REQUIRED ACTION >> Print the data again, exactly.

AVAILABLE DATA >>
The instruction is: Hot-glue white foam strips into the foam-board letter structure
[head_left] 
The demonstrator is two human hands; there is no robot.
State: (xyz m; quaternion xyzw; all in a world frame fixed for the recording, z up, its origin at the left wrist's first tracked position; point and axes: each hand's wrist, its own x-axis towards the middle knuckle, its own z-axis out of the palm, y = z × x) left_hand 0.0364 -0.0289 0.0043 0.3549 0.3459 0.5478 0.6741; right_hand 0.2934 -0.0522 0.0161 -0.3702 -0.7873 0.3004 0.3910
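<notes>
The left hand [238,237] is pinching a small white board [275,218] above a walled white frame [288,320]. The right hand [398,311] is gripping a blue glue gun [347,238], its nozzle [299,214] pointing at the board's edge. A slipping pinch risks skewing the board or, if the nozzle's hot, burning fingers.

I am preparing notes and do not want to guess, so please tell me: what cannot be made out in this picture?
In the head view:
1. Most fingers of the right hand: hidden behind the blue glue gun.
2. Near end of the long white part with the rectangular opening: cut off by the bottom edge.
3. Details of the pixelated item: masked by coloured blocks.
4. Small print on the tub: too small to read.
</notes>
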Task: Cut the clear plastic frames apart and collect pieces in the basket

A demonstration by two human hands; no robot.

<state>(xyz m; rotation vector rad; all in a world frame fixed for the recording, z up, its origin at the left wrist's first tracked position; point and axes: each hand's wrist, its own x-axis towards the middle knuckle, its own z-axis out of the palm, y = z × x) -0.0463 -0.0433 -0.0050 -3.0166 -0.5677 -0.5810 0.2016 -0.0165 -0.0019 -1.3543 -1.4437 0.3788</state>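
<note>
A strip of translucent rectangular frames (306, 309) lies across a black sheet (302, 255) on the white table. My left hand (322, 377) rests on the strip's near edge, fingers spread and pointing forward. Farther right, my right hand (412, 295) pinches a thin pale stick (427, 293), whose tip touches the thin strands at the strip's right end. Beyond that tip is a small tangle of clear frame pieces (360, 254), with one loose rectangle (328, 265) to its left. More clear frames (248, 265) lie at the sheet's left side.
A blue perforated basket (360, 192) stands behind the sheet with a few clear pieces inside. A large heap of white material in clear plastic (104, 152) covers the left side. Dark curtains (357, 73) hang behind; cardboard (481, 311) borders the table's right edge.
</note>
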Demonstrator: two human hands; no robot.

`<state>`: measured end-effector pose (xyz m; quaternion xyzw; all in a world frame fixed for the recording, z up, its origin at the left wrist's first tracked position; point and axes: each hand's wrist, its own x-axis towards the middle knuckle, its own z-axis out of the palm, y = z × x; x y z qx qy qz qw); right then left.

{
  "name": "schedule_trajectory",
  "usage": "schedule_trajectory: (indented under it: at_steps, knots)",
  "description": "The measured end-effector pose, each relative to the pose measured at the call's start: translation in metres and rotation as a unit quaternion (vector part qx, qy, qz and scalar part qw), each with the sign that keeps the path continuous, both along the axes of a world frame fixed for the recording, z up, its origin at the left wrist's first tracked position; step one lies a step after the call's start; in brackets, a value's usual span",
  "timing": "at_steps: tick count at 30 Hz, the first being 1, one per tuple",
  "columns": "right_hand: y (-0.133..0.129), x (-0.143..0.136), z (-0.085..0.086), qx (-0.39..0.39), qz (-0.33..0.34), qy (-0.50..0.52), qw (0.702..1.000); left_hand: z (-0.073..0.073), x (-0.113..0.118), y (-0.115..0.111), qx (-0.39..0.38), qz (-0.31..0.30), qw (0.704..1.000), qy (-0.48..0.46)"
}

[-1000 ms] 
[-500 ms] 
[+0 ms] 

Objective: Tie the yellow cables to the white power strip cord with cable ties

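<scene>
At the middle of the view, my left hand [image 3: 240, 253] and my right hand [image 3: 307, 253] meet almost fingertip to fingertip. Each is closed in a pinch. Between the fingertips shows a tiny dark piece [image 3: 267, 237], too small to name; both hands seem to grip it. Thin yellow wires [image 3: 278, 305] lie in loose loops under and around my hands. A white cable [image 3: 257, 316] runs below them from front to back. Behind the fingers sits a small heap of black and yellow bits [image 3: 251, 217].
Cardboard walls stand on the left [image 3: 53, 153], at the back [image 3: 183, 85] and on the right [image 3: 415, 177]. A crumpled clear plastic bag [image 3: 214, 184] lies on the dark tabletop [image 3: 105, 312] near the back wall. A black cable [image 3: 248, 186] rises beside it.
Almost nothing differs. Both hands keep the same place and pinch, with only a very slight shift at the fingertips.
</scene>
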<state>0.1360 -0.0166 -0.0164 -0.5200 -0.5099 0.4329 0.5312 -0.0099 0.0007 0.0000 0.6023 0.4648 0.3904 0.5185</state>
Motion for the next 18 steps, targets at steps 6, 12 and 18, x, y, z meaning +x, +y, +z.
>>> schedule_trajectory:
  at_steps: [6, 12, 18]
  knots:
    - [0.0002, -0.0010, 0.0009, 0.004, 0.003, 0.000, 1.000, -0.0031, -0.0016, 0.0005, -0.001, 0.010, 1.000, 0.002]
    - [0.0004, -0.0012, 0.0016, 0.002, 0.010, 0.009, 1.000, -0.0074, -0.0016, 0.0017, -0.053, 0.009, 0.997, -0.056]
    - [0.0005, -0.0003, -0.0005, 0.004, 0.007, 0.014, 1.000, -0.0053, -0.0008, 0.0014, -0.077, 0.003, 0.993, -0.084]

TASK RESPONSE >>
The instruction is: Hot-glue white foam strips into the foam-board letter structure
[head_left] 
The demonstrator is two human hands; there is no robot.
State: (xyz m; quaternion xyzw; all in a world frame fixed for the recording, z up, its origin at the left wrist's first tracked position; point and axes: each hand's wrist, its own x-axis towards the middle knuckle, its own z-axis out of the palm, y = z × x) left_hand 0.0364 -0.0289 0.0043 0.3549 0.3459 0.5478 0.6741; right_hand 0.2934 -0.0522 0.0161 -0.3702 -0.7873 0.3004 0.3910
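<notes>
The left hand [238,237] is pinching a small white board [275,218] above a walled white frame [288,320]. The right hand [398,311] is gripping a blue glue gun [347,238], its nozzle [299,214] pointing at the board's edge. A slipping pinch risks skewing the board or, if the nozzle's hot, burning fingers.

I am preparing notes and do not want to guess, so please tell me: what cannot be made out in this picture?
In the head view:
1. Most fingers of the right hand: hidden behind the blue glue gun.
2. Near end of the long white part with the rectangular opening: cut off by the bottom edge.
3. Details of the pixelated item: masked by coloured blocks.
4. Small print on the tub: too small to read.
</notes>
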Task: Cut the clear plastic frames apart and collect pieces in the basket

A demonstration by two human hands; no robot.

<state>(xyz m; rotation vector rad; all in a world frame fixed for the recording, z up, its origin at the left wrist's first tracked position; point and axes: each hand's wrist, its own x-axis towards the middle knuckle, its own z-axis out of the palm, y = z × x) -0.0463 -0.0433 -0.0050 -3.0166 -0.5677 -0.5810 0.2016 -0.0165 -0.0019 -1.3543 -1.4437 0.3788</state>
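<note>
A strip of translucent rectangular frames (306, 309) lies across a black sheet (302, 255) on the white table. My left hand (322, 377) rests on the strip's near edge, fingers spread and pointing forward. Farther right, my right hand (412, 295) pinches a thin pale stick (427, 293), whose tip touches the thin strands at the strip's right end. Beyond that tip is a small tangle of clear frame pieces (360, 254), with one loose rectangle (328, 265) to its left. More clear frames (248, 265) lie at the sheet's left side.
A blue perforated basket (360, 192) stands behind the sheet with a few clear pieces inside. A large heap of white material in clear plastic (104, 152) covers the left side. Dark curtains (357, 73) hang behind; cardboard (481, 311) borders the table's right edge.
</note>
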Demonstrator: two human hands; no robot.

`<state>`: measured end-effector pose (xyz m; quaternion xyzw; all in a world frame fixed for the recording, z up, its origin at the left wrist's first tracked position; point and axes: each hand's wrist, its own x-axis towards the middle knuckle, its own z-axis out of the palm, y = z × x; x y z qx qy qz qw); right then left.

{
  "name": "schedule_trajectory",
  "usage": "schedule_trajectory: (indented under it: at_steps, knots)",
  "description": "The measured end-effector pose, each relative to the pose measured at the call's start: translation in metres and rotation as a unit quaternion (vector part qx, qy, qz and scalar part qw), each with the sign that keeps the path continuous, both along the axes of a world frame fixed for the recording, z up, its origin at the left wrist's first tracked position; step one lies a step after the call's start; in brackets, a value's usual span",
  "timing": "at_steps: tick count at 30 Hz, the first being 1, one per tuple",
  "columns": "right_hand: y (-0.133..0.129), x (-0.143..0.136), z (-0.085..0.086), qx (-0.39..0.39), qz (-0.33..0.34), qy (-0.50..0.52), qw (0.702..1.000); left_hand: z (-0.073..0.073), x (-0.113..0.118), y (-0.115..0.111), qx (-0.39..0.38), qz (-0.31..0.30), qw (0.704..1.000), qy (-0.48..0.46)"
}

[-1000 ms] 
[-500 ms] 
[+0 ms] 

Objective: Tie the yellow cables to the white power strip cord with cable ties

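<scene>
At the middle of the view, my left hand [image 3: 240, 253] and my right hand [image 3: 307, 253] meet almost fingertip to fingertip. Each is closed in a pinch. Between the fingertips shows a tiny dark piece [image 3: 267, 237], too small to name; both hands seem to grip it. Thin yellow wires [image 3: 278, 305] lie in loose loops under and around my hands. A white cable [image 3: 257, 316] runs below them from front to back. Behind the fingers sits a small heap of black and yellow bits [image 3: 251, 217].
Cardboard walls stand on the left [image 3: 53, 153], at the back [image 3: 183, 85] and on the right [image 3: 415, 177]. A crumpled clear plastic bag [image 3: 214, 184] lies on the dark tabletop [image 3: 105, 312] near the back wall. A black cable [image 3: 248, 186] rises beside it.
Almost nothing differs. Both hands keep the same place and pinch, with only a very slight shift at the fingertips.
</scene>
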<state>0.1360 -0.0166 -0.0164 -0.5200 -0.5099 0.4329 0.5312 -0.0099 0.0007 0.0000 0.6023 0.4648 0.3904 0.5185</state>
Motion for the next 18 steps, targets at steps 6, 12 and 18, x, y, z meaning +x, +y, +z.
>>> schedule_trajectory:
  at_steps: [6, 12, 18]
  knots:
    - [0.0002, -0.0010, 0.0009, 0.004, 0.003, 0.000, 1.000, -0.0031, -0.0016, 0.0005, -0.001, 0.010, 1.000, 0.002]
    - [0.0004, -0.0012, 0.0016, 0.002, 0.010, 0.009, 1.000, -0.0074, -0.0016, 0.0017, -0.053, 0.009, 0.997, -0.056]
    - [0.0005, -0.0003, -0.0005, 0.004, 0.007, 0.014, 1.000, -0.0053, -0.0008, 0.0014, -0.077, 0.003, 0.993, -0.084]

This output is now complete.